START Provided information

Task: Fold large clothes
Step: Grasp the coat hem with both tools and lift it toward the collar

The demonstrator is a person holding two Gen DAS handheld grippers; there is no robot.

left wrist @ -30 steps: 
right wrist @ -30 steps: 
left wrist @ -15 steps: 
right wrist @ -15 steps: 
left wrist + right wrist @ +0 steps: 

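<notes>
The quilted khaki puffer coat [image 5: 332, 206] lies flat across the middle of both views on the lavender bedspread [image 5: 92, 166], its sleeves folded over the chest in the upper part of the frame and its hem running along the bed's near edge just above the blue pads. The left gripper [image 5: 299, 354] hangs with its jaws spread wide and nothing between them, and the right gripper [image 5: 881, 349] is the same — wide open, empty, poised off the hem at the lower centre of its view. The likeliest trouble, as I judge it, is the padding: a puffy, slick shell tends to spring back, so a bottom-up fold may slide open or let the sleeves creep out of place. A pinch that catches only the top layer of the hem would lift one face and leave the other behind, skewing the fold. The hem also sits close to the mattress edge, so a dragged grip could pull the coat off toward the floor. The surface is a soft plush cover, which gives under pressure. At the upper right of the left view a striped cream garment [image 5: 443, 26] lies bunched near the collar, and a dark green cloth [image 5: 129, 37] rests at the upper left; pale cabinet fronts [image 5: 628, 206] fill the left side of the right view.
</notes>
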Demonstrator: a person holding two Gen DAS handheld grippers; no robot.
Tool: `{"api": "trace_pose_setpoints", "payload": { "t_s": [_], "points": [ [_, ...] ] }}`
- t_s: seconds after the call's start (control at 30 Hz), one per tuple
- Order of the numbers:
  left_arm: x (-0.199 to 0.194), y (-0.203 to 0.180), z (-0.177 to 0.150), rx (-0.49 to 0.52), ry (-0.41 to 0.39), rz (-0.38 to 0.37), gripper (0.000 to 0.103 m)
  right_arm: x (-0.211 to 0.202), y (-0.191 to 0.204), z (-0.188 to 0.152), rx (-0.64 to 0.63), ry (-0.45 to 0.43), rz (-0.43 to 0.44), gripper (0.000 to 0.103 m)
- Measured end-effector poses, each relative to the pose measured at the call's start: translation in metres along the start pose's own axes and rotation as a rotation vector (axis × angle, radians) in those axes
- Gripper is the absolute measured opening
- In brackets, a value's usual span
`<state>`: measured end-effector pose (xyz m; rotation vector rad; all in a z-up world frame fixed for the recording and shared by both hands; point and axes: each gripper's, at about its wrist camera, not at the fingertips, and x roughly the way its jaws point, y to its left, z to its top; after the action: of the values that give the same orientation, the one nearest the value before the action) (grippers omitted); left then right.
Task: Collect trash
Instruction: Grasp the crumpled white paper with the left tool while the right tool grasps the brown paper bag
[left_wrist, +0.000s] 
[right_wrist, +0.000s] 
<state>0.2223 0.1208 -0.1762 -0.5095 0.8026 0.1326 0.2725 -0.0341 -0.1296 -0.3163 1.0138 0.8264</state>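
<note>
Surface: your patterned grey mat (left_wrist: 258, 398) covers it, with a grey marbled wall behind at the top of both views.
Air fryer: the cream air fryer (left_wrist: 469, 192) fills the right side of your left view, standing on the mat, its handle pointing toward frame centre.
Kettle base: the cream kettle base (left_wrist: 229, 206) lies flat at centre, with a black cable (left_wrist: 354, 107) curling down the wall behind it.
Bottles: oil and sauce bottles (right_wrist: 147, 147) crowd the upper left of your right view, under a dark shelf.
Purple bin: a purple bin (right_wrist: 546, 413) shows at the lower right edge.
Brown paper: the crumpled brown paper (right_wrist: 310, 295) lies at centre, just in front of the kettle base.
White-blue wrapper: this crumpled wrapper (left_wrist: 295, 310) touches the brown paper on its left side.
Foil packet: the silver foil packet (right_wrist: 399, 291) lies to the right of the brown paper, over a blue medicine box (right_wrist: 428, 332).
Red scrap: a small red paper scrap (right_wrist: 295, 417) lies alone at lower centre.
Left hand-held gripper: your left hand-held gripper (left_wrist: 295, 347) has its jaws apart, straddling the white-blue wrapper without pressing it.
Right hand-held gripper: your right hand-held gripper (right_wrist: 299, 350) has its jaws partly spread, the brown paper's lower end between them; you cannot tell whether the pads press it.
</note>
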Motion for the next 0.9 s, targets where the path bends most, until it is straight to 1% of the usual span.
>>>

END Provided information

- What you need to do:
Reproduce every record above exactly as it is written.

- Problem solution:
Task: Fold large clothes
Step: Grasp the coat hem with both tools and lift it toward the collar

The demonstrator is a person holding two Gen DAS handheld grippers; there is no robot.

left wrist @ -30 steps: 
right wrist @ -30 steps: 
left wrist @ -15 steps: 
right wrist @ -15 steps: 
left wrist + right wrist @ +0 steps: 

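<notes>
The quilted khaki puffer coat [image 5: 332, 206] lies flat across the middle of both views on the lavender bedspread [image 5: 92, 166], its sleeves folded over the chest in the upper part of the frame and its hem running along the bed's near edge just above the blue pads. The left gripper [image 5: 299, 354] hangs with its jaws spread wide and nothing between them, and the right gripper [image 5: 881, 349] is the same — wide open, empty, poised off the hem at the lower centre of its view. The likeliest trouble, as I judge it, is the padding: a puffy, slick shell tends to spring back, so a bottom-up fold may slide open or let the sleeves creep out of place. A pinch that catches only the top layer of the hem would lift one face and leave the other behind, skewing the fold. The hem also sits close to the mattress edge, so a dragged grip could pull the coat off toward the floor. The surface is a soft plush cover, which gives under pressure. At the upper right of the left view a striped cream garment [image 5: 443, 26] lies bunched near the collar, and a dark green cloth [image 5: 129, 37] rests at the upper left; pale cabinet fronts [image 5: 628, 206] fill the left side of the right view.
</notes>
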Demonstrator: a person holding two Gen DAS handheld grippers; no robot.
Tool: `{"api": "trace_pose_setpoints", "payload": { "t_s": [_], "points": [ [_, ...] ] }}`
- t_s: seconds after the call's start (control at 30 Hz), one per tuple
- Order of the numbers:
  left_arm: x (-0.199 to 0.194), y (-0.203 to 0.180), z (-0.177 to 0.150), rx (-0.49 to 0.52), ry (-0.41 to 0.39), rz (-0.38 to 0.37), gripper (0.000 to 0.103 m)
  right_arm: x (-0.211 to 0.202), y (-0.191 to 0.204), z (-0.188 to 0.152), rx (-0.64 to 0.63), ry (-0.45 to 0.43), rz (-0.43 to 0.44), gripper (0.000 to 0.103 m)
- Measured end-effector poses, each relative to the pose measured at the call's start: translation in metres along the start pose's own axes and rotation as a rotation vector (axis × angle, radians) in those axes
- Gripper is the absolute measured opening
- In brackets, a value's usual span
`<state>`: measured end-effector pose (xyz m; rotation vector rad; all in a z-up world frame fixed for the recording and shared by both hands; point and axes: each gripper's, at about its wrist camera, not at the fingertips, and x roughly the way its jaws point, y to its left, z to its top; after the action: of the values that give the same orientation, the one nearest the value before the action) (grippers omitted); left then right.
Task: Collect trash
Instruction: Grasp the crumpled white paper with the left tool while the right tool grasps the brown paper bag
[left_wrist, +0.000s] 
[right_wrist, +0.000s] 
<state>0.2223 0.1208 -0.1762 -0.5095 0.8026 0.1326 0.2725 -0.0341 -0.1296 -0.3163 1.0138 0.8264</state>
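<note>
Surface: your patterned grey mat (left_wrist: 258, 398) covers it, with a grey marbled wall behind at the top of both views.
Air fryer: the cream air fryer (left_wrist: 469, 192) fills the right side of your left view, standing on the mat, its handle pointing toward frame centre.
Kettle base: the cream kettle base (left_wrist: 229, 206) lies flat at centre, with a black cable (left_wrist: 354, 107) curling down the wall behind it.
Bottles: oil and sauce bottles (right_wrist: 147, 147) crowd the upper left of your right view, under a dark shelf.
Purple bin: a purple bin (right_wrist: 546, 413) shows at the lower right edge.
Brown paper: the crumpled brown paper (right_wrist: 310, 295) lies at centre, just in front of the kettle base.
White-blue wrapper: this crumpled wrapper (left_wrist: 295, 310) touches the brown paper on its left side.
Foil packet: the silver foil packet (right_wrist: 399, 291) lies to the right of the brown paper, over a blue medicine box (right_wrist: 428, 332).
Red scrap: a small red paper scrap (right_wrist: 295, 417) lies alone at lower centre.
Left hand-held gripper: your left hand-held gripper (left_wrist: 295, 347) has its jaws apart, straddling the white-blue wrapper without pressing it.
Right hand-held gripper: your right hand-held gripper (right_wrist: 299, 350) has its jaws partly spread, the brown paper's lower end between them; you cannot tell whether the pads press it.
</note>
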Motion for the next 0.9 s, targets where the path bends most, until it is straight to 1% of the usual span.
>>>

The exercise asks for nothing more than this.